Bayesian divergence point analysis of visual world data

April 8, 2021

Kate Stone

The visual world is a useful paradigm in psycholinguistics for tracking people’s eye fixations as they listen to sentences containing some kind of experimental manipulation. A common question is whether the experimental manipulation makes people look at a target object earlier in one condition than another. To answer this, we need to decide when in each condition people start looking at the target and compare these timepoints between conditions. But this is not as straightforward as it sounds!¹ We came up with a bootstrapping method to do this in Stone, Lago & Schad, 2020. However, bootstrapping makes some unlikely assumptions about data—I’ll come to these later—and so here we try to improve on these assumptions by adding Bayesian principles to our method. This was an approach developed with João Veríssimo, Daniel Schad, and Sol Lago, and we apply it in this paper.

The bootstrap procedure

A fully coded tutorial of the bootstrap procedure in Stone et al. (2020) is at https://osf.io/exbmk/. For a quick overview here, we use example data from an experiment on using syntactic gender to predict an upcoming noun in German. Participants heard sentences like “Klicke auf seinen blauen…” (click on his._MASC blue._MASC …), while looking at two blue objects on a screen. Only one of the objects matched the gender marking of the pronoun and adjective. There were two experimental conditions: in the match condition, the target object and the object’s owner matched in gender, e.g. seinen Knopf (his button._MASC). In the mismatch condition, the target object and the object’s owner mismatched in gender, e.g. ihren Knopf (her button._MASC).
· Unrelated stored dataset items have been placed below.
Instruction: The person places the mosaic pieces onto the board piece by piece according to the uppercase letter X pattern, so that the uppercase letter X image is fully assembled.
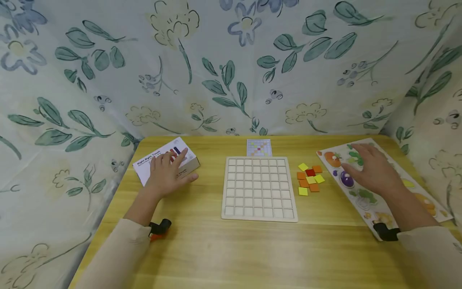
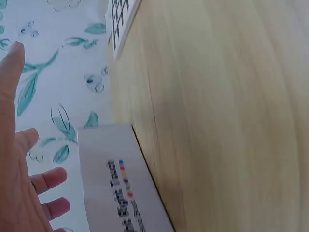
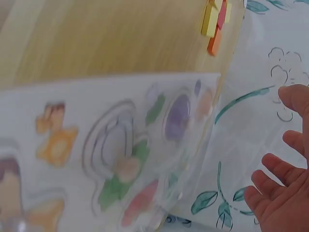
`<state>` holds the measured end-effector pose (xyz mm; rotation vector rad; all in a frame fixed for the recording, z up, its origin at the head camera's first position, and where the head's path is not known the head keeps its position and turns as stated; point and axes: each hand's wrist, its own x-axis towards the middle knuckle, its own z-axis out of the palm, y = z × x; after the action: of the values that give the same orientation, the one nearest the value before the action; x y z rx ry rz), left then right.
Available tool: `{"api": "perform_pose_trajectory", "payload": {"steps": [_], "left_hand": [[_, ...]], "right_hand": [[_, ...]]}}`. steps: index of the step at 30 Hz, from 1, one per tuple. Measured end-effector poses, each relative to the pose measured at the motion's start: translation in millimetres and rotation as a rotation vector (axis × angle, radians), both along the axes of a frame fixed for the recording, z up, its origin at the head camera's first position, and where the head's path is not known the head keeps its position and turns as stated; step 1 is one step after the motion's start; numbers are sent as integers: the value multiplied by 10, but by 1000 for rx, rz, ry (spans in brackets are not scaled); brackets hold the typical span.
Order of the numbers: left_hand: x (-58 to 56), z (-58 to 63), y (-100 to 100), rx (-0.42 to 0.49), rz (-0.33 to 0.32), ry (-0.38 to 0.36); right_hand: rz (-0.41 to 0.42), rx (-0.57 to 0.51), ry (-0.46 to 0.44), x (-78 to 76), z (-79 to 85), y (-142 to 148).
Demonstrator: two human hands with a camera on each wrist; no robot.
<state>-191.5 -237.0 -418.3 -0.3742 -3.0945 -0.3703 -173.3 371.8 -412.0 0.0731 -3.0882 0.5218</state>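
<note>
My left hand (image 1: 166,174) hovers over a white printed box (image 1: 191,156) at the table's left, fingers spread and holding nothing. In the left wrist view the fingers stand apart from the box (image 2: 111,179). On the right, my right hand (image 1: 377,170) is above a white board with vegetable pictures (image 1: 364,200), its fingers relaxed and nothing in them. A gap shows between that hand (image 3: 285,188) and the vegetable board (image 3: 77,106) in the right wrist view. Between the hands lies a pale square grid board (image 1: 258,188) with bare cells.
Several small yellow, orange and red square tiles (image 1: 310,180) lie loosely right of the grid board. Behind it is a small card with a coloured grid pattern (image 1: 258,147). Floral cloth (image 1: 223,72) hangs along the back and sides of the wooden table (image 1: 202,257).
</note>
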Motion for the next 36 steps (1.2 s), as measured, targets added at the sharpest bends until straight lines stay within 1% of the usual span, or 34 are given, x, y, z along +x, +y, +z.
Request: {"api": "perform_pose_trajectory", "payload": {"steps": [2, 4, 7, 10, 14, 16, 19, 22, 26, 30, 33, 36], "left_hand": [[37, -35, 64, 10, -21, 18], [73, -66, 145, 34, -39, 20], [128, -103, 292, 71, -70, 9], [189, -141, 457, 108, -99, -18], [253, -198, 647, 109, -115, -19], [267, -223, 717, 109, -124, -6], [280, -270, 786, 140, -149, -15], [298, -319, 831, 193, -168, -60], [324, -396, 885, 242, -157, -123], [340, -492, 936, 300, -144, -158], [353, -570, 982, 352, -139, -158], [375, -631, 1029, 373, -114, -133]], "right_hand": [[0, 2, -10, -30, -11, -89], [2, 2, -14, -57, -13, -182], [19, -3, -19, -96, -20, -316], [39, -7, -41, -131, -46, -437], [36, -16, -78, -182, -104, -592], [25, -27, -99, -210, -133, -662], [18, -44, -115, -249, -173, -731], [27, -68, -119, -290, -225, -777], [39, -89, -115, -344, -303, -819], [61, -92, -151, -394, -361, -846], [93, -114, -177, -414, -378, -882], [124, -135, -169, -428, -389, -926]]}}
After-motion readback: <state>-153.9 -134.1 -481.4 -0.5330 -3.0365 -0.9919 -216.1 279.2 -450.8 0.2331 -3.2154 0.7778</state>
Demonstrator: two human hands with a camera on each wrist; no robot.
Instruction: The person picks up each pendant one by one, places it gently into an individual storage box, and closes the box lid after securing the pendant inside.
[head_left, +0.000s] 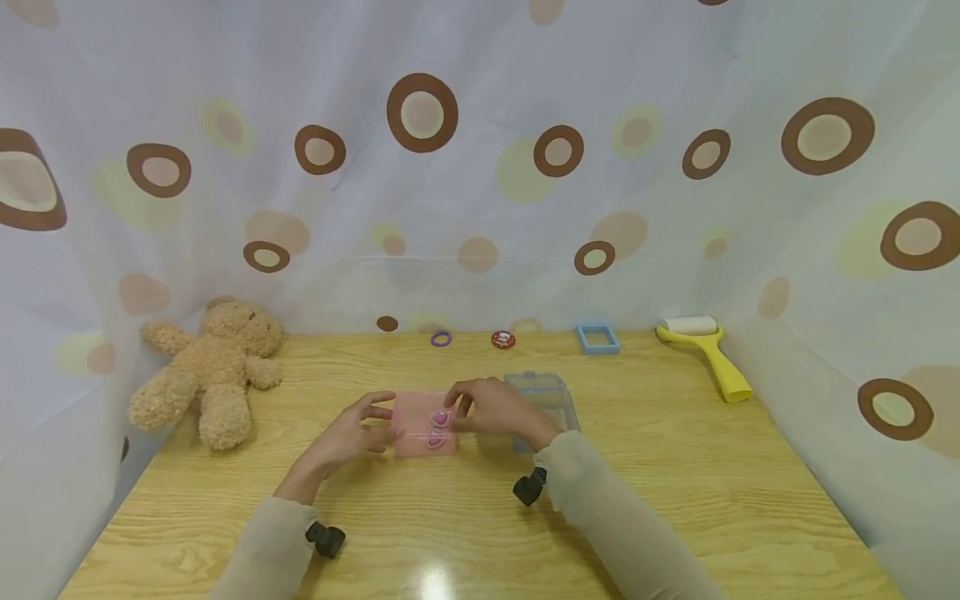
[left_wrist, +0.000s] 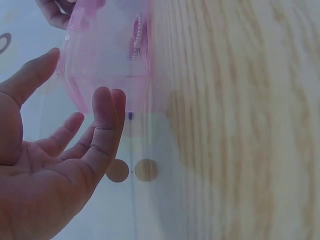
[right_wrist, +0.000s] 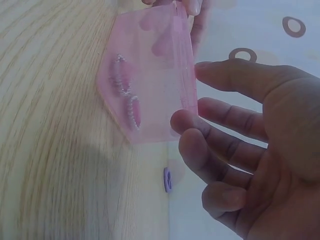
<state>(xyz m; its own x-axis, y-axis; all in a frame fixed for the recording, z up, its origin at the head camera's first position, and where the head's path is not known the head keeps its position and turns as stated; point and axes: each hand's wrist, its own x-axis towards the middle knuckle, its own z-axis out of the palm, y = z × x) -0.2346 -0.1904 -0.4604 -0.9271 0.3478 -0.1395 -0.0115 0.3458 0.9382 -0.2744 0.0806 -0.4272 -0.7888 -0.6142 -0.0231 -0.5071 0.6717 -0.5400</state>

Because of the gender cue on the possessive and adjective (e.g. -en suffix), we expected participants to predict the target object and look preferentially at it before they heard its name. What we really wanted to know though was whether predictive looks would be delayed in the mismatch condition where there was a conflicting gender cue, even though the conflicting cue was syntactically irrelevant (i.e. the object’s owner being masculine or feminine has no bearing on what the upcoming object might be). You can already see below that the onset of when participants looked preferentially at the target appears to be later in the mismatch condition:

But is this “prediction onset” in the mismatch condition significantly later than the match condition? We can find out using our bootstrapping procedure, which has the following steps:

Conduct a statistical test of fixations between the target and competitor at each timepoint in each condition (similar to a permutation test, e.g. Groppe, Urbach & Kutas, 2011; Maris & Oostenveldt, 2007; Barr, Jackson & Phillips, 2014),
Decide on an alpha (usually 0.05) and find the first significant test statistic in a run of five consecutive significant test statistics (Sheridan & Reingold, 2012; Reingold & Sheridan, 2014 take a similar approach).² This was our divergence point for each condition, which we consider the onset of evidence for predictions,
Resample the data 2000 times with replacement and repeat steps 1-2 after each resample.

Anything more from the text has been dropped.